Exercise brief: The expected output is exactly the lines below, starting at the line with "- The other" and ending at the line with "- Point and", both included; no other line belongs in it.

Record excerpts:
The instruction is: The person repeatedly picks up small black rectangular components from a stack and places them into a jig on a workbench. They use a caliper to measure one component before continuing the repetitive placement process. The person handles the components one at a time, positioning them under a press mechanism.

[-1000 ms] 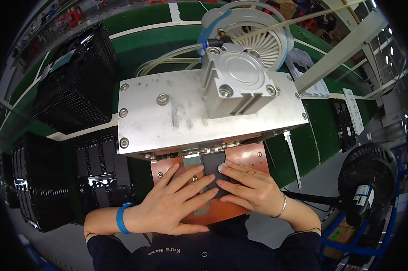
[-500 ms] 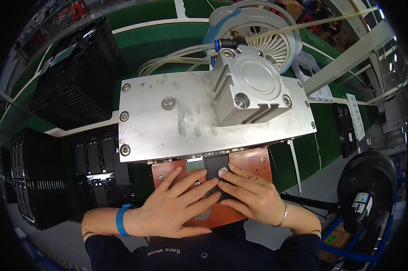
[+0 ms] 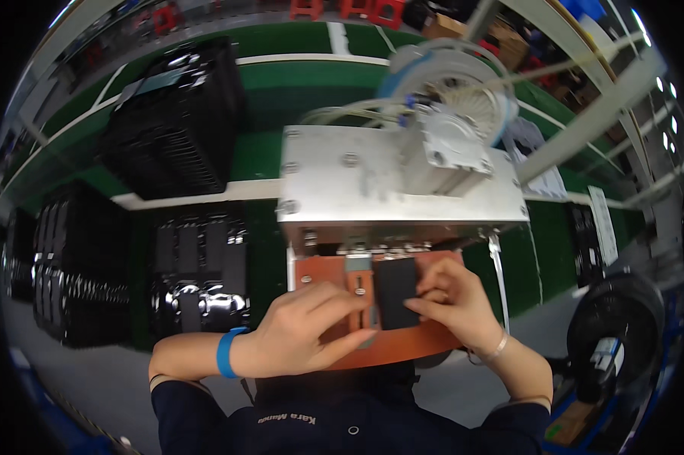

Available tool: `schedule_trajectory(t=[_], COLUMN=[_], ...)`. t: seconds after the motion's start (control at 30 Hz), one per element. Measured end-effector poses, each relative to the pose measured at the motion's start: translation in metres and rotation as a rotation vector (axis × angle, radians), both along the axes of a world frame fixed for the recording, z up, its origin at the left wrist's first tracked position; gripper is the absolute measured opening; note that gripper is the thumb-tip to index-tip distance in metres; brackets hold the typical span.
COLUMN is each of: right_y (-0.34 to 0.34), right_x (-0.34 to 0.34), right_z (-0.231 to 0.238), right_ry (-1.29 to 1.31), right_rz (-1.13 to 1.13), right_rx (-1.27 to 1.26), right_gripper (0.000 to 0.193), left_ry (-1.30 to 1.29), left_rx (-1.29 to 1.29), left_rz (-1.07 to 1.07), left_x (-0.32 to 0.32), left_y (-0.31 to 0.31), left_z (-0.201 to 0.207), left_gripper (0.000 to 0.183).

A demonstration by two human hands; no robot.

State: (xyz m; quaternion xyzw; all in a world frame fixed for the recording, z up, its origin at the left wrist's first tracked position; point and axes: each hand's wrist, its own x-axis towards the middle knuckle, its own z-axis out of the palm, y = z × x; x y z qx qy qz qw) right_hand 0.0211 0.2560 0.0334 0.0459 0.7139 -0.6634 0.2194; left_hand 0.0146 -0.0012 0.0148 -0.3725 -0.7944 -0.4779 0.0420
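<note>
A dark, flat rectangular piece (image 3: 396, 292) lies on an orange-brown plate (image 3: 387, 350) in front of a metal press-like fixture (image 3: 349, 186). My right hand (image 3: 459, 303) is at the piece's right edge, fingers curled in and thumb tip over the edge; whether anything small sits between them is blurred. My left hand (image 3: 300, 330), with a blue wristband (image 3: 226, 354), hovers over the plate's left part, its thumb and fingers apart and nothing between them. Beside the piece runs a slotted orange strip (image 3: 361, 284) with a screw.
Ribbed black parts are stacked at the far left (image 3: 179, 125) and near left (image 3: 76, 265), with a flat black tray-like part (image 3: 200, 269) beside them. A desk fan (image 3: 463, 95) stands behind the fixture. Another black fan (image 3: 611, 326) is at the right.
Both hands have drawn apart, off the dark piece's middle, so more of it shows. The white round bit under my right fingertips is out of sight. The view has shifted.
</note>
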Motion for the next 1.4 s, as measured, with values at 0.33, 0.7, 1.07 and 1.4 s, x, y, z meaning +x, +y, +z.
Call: schedule_trajectory(t=[0.33, 0.7, 1.07, 1.4], right_y=[-0.106, -0.243, -0.246, -0.044], right_x=[-0.003, -0.093, -0.083, 0.008], right_z=[0.028, -0.079, -0.067, 0.017], right_ry=[0.877, 1.713, 1.856, 1.650], right_rz=[0.527, 1.090, 1.245, 0.426], right_rx=[0.303, 1.090, 1.280, 1.050], right_gripper=[0.034, 0.005, 0.013, 0.040], left_ry=[-0.395, 0.028, 0.014, 0.231], left_rx=[0.352, -0.347, -0.487, -0.351], left_rz=[0.623, 1.362, 1.165, 0.992], left_x=[0.063, 0.098, 0.101, 0.083], left_y=[-0.105, -0.190, -0.188, -0.166], left_z=[-0.022, -0.122, -0.116, -0.054], left_gripper=[0.031, 0.038, 0.038, 0.044])
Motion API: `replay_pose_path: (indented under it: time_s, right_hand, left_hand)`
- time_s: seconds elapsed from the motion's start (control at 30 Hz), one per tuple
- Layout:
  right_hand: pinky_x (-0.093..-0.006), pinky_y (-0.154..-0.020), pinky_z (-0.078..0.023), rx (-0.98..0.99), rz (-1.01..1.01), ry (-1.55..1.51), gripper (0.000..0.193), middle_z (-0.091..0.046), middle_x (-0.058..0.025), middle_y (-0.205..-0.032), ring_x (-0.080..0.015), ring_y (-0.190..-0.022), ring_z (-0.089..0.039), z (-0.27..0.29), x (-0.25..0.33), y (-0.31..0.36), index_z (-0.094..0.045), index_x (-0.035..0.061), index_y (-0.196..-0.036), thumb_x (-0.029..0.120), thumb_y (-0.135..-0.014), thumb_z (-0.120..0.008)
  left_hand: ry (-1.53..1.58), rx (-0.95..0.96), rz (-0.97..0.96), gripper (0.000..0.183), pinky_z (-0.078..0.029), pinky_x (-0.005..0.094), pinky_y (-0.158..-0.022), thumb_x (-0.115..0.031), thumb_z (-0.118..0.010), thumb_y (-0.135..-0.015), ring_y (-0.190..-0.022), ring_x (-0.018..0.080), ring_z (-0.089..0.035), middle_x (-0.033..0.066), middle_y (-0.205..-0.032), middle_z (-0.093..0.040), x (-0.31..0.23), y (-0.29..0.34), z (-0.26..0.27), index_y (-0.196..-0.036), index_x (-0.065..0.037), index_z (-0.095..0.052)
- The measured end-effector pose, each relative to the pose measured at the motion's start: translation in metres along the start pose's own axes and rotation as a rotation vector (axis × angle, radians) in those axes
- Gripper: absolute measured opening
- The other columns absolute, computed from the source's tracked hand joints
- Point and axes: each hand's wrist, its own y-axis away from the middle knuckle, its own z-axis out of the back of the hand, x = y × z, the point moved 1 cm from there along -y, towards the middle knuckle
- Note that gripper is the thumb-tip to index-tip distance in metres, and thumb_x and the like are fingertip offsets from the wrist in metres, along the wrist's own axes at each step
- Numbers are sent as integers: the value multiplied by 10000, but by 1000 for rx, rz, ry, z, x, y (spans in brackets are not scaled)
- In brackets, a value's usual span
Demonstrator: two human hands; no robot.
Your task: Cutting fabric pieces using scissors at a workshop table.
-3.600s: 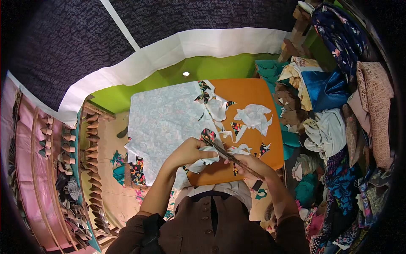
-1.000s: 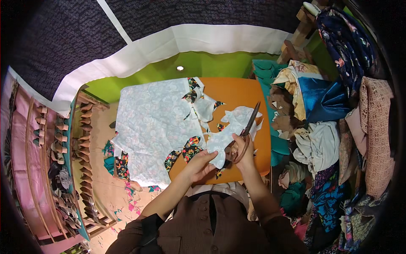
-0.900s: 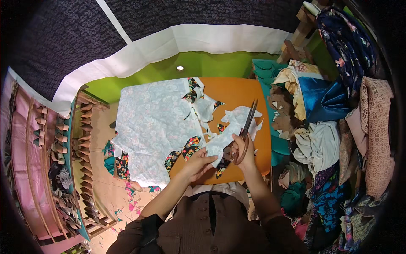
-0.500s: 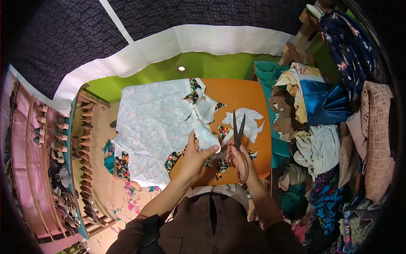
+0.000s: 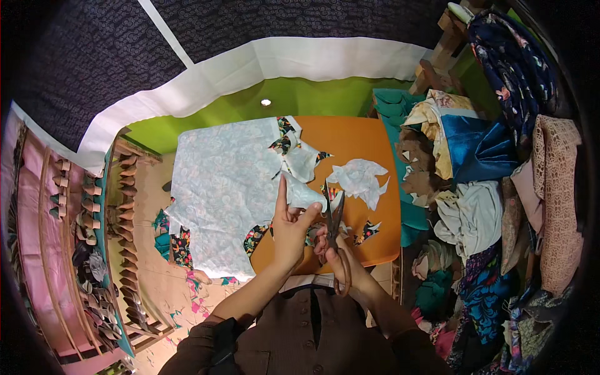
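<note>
My left hand [image 5: 290,231] is at the table's near middle, its index finger stretched up along a white-backed piece of fabric [image 5: 302,192]. The thumb presses at that piece's lower edge; my other fingers are partly hidden. Just to the right, my right hand [image 5: 340,253] grips large dark scissors [image 5: 334,224] by the handles. Their blades point away from me, slightly parted, with the tips beside the fabric's right edge. The big white-backed cloth [image 5: 219,181], with a dark floral face showing at its edges, spreads over the table's left.
A crumpled white scrap [image 5: 359,178] and a floral scrap [image 5: 367,232] lie on the orange tabletop [image 5: 381,150]. Heaped fabrics [image 5: 469,215] crowd the right side. At left, a rack [image 5: 128,231] holds a row of shoe-like forms; coloured scraps [image 5: 197,287] litter the floor.
My right hand and the scissors have moved left and nearer to me, toward the held fabric. My left index finger has straightened upward. A floral scrap now shows apart at the right.
</note>
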Motion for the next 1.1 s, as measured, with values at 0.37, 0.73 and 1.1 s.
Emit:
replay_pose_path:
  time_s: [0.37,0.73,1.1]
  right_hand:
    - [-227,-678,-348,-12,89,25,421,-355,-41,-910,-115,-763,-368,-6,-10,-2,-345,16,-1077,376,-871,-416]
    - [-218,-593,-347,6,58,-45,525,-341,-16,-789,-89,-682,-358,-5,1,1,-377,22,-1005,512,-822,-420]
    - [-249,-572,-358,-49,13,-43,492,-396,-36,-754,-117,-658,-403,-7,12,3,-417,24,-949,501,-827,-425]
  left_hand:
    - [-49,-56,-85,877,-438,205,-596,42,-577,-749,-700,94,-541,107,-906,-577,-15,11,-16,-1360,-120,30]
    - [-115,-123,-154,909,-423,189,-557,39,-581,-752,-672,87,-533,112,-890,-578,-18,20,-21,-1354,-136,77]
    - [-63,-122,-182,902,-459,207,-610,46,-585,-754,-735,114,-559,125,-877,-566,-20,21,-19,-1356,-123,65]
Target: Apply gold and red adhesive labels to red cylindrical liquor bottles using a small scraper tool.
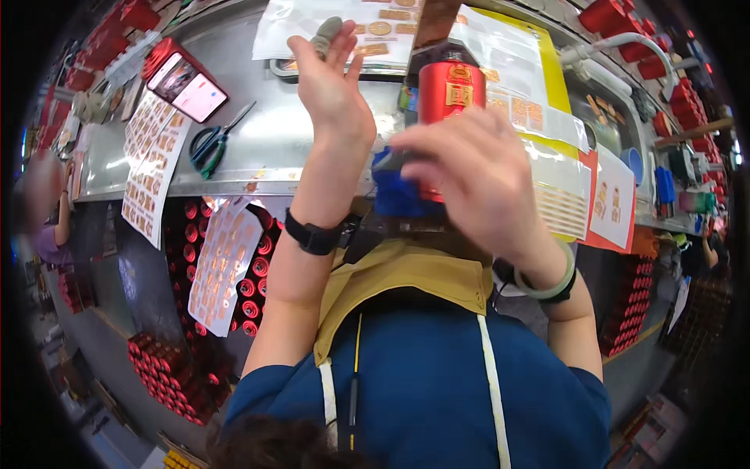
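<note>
My left hand (336,98) is raised over the metal bench, palm up and fingers apart. A grey cover (326,36) sits at one of its fingers, and the palm holds nothing. A red bottle (451,87) with gold characters on its front stands at the middle of the bench. Just in front of the bottle is my right hand (473,168), bent and blurred by motion. Something dark grey shows by its fingertips, too smeared to name. Below those fingertips lies a bundle of blue cloth (397,187). Whether the right hand touches the bottle is hidden.
Scissors (219,141) and a phone (187,87) propped on a red item are to the left. Gold sticker sheets (152,168) hang over the bench edge. More sheets and a yellow folder (551,62) lie right. Red bottles (168,375) are stacked below.
</note>
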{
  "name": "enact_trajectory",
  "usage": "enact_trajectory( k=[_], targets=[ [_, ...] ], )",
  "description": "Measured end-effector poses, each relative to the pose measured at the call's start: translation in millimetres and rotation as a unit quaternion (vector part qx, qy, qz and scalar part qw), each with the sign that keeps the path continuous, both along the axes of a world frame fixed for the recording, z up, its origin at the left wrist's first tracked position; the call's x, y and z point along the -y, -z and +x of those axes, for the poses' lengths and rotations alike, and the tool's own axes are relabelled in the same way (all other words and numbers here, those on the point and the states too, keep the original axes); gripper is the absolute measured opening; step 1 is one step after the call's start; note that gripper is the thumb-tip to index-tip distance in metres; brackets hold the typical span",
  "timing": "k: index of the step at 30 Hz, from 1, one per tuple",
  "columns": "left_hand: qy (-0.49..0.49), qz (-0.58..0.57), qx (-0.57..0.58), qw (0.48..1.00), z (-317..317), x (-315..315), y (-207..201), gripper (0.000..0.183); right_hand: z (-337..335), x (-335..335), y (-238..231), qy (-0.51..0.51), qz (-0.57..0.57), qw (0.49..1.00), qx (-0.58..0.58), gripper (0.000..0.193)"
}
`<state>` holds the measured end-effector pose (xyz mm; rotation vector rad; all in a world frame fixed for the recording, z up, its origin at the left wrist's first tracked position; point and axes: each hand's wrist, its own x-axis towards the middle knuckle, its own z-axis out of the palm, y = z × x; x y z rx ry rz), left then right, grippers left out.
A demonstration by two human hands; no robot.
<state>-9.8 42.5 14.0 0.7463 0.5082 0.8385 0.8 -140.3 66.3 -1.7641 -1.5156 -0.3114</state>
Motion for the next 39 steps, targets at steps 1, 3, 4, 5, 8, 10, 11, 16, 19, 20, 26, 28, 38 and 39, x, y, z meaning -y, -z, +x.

Answer below:
- The other columns absolute, computed from the source's tracked hand joints
- Point and axes: each hand's wrist, its own y-axis away from the middle knuckle, its own z-axis out of the back of the hand, x = y × z, the point moved 1 cm from there along -y, towards the middle knuckle

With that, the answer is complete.